Why Europe’s Offshore Wind Agreement Is Key to Energy Security

European countries have agreed to jointly build a vast offshore wind network, marking a significant step in reducing reliance on U.S. natural gas imports while addressing the rising costs of renewable energy.

At the North Sea Summit on Monday, ministers from Britain, Belgium, Denmark, France, Germany, Iceland, Ireland, Luxembourg, the Netherlands and Norway signed an agreement to develop 100 gigawatts (GW) of offshore wind capacity in shared waters. Once completed, the project would generate enough electricity to power more than 50 million homes.

The agreement builds on a 2023 commitment to install 300 GW of offshore wind capacity by 2050, a target set in response to the energy price shock that followed Russia’s invasion of Ukraine and the subsequent disruption of gas supplies to Europe.

Although years in the making, the deal comes at a sensitive moment in Europe’s relationship with the United States, amid recent tensions linked to Greenland. U.S. President Donald Trump’s transactional approach to diplomacy and his push for “energy dominance” have heightened European unease about dependence on American liquefied natural gas (LNG), which largely replaced Russian gas after 2022.

In 2025, U.S. gas accounted for 57% of LNG imports into the EU and Britain, and roughly a quarter of total gas imports across the region.

Wind power has long been central to Northern Europe’s efforts to cut fossil fuel use. According to industry group WindEurope, onshore and offshore wind together generated 19% of EU electricity in 2025. Yet Europe currently operates just 37 GW of offshore wind capacity across 13 countries, meaning the planned expansion would significantly reshape the continent’s power system.

Global investment appetite for clean energy has weakened in recent years due to rising capital costs, supply-chain bottlenecks and concerns about China’s dominance in renewable manufacturing.

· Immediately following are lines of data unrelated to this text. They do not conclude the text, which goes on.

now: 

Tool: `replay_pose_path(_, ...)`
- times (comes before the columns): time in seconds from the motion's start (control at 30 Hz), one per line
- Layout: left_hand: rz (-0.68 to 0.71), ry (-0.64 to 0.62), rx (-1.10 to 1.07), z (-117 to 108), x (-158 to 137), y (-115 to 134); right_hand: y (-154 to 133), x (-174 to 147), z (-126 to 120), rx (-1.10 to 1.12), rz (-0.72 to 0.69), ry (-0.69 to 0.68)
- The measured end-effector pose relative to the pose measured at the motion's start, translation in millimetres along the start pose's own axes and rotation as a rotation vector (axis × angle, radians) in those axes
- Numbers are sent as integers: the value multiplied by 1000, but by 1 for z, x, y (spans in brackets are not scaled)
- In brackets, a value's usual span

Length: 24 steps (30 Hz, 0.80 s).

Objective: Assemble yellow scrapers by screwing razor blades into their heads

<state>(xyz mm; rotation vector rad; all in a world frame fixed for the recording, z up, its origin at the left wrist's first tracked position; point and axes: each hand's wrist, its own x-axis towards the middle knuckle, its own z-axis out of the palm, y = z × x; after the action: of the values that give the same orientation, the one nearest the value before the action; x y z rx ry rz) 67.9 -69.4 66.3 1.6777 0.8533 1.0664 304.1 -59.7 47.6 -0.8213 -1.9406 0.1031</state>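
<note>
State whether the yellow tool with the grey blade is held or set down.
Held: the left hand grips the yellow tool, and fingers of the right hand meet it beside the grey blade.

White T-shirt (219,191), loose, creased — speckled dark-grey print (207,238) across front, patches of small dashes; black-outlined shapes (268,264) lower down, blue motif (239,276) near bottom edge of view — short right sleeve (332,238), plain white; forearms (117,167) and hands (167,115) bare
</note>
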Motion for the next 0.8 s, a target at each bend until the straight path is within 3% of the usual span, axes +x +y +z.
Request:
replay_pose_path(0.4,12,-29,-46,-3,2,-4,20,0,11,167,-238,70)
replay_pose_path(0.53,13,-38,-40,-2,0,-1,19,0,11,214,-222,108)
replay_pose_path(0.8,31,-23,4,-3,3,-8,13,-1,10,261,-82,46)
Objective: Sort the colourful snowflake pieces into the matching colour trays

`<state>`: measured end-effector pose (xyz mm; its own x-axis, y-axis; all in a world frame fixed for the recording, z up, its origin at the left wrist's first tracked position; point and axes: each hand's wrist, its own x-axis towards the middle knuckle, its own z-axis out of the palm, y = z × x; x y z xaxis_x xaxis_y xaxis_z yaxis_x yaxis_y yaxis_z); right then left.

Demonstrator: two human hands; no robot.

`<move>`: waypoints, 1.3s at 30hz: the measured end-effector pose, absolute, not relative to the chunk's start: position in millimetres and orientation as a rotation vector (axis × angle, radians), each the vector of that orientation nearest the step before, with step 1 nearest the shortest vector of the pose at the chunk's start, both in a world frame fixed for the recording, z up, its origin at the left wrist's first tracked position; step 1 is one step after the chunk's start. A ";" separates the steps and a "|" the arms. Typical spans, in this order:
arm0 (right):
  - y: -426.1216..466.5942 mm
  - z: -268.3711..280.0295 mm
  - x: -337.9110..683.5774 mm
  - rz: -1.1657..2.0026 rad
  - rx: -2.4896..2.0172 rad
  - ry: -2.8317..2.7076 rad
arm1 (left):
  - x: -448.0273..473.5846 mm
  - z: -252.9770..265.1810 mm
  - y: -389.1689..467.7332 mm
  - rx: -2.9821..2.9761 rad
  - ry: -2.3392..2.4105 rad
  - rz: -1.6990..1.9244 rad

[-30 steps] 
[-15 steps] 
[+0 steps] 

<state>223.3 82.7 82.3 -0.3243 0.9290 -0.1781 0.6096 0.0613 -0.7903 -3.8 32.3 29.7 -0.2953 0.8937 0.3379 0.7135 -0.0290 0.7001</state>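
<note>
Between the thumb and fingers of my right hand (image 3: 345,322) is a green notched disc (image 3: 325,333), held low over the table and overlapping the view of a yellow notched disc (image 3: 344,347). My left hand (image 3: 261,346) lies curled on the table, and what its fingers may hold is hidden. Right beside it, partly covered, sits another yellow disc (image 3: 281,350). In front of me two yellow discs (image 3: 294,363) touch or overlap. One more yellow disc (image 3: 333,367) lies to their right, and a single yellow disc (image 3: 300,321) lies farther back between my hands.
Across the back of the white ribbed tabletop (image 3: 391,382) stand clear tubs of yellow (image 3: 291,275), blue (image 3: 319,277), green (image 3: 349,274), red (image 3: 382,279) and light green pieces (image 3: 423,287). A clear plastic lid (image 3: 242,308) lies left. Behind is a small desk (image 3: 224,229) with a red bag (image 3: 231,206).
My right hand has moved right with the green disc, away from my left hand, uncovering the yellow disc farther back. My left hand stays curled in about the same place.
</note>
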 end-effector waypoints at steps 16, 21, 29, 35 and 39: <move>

Trump’s open hostility to green energy—particularly wind—has further dampened sentiment, with numerous U.S. projects cancelled or delayed over the past year.

At the same time, Europe’s cost-of-living crisis, exacerbated by high energy prices, has made climate policy increasingly contentious, fuelling political resistance to net-zero targets.

Cost concerns, however, appear to be as important as energy security in driving the offshore wind pact. The agreement includes several features designed to reduce development costs and, ultimately, lower electricity prices for consumers.

Chief among them is the scale of the commitment, which provides long-term certainty for the offshore wind supply chain. That predictability is expected to encourage investment in domestic manufacturing. Studies estimate the plan could cut costs by 30% between 2025 and 2040, create 91,000 jobs and generate €1 trillion ($1.19 trillion) in economic activity.

Another central element is the plan to link wind farms across borders using bidirectional cables and interconnectors. This would allow electricity to flow to where it is most needed, improving efficiency and giving operators greater flexibility to respond to shifting supply and demand across multiple markets.

Cross-border power trading could also reduce periods of “negative pricing,” when excess wind generation forces operators to shut down turbines and governments to compensate them.

The network would also span multiple time zones, meaning peak demand would occur at different times in different countries. This could further smooth supply and reduce reliance on gas-fired power plants.

Europe may also benefit indirectly from Trump’s opposition to wind energy. The U.S. offshore wind sector has suffered a sharp downturn, prompting the International Energy Agency to slash its 2030 forecast for U.S. offshore wind by more than 50%. Reduced American demand for vessels, components and engineering services could lower costs for European developers.

Still, realising these efficiencies will require complex regulatory coordination. Governments will need to align national subsidy schemes and electricity market rules, a process likely to take years and face political resistance.

The cost of transitioning to renewable energy remains a contentious issue in Europe, but such costs are inherently uncertain. Offshore wind requires heavy upfront investment but typically has lower operating costs over time. Gas-fired plants, by contrast, are cheaper to build but expose consumers to volatile global fuel prices.

Debates over renewable costs also often overlook the cost of inaction. Europe’s electricity demand is expected to nearly double by mid-century, requiring major upgrades to ageing power grids regardless of the energy mix. Delaying investment is likely to make those upgrades more expensive.

Europe’s joint offshore wind strategy offers a path toward greater energy independence and industrial capacity while reducing reliance on imported fossil fuels. Ultimately, however, its success will hinge on whether it delivers what European households care about most: lower and more stable electricity prices.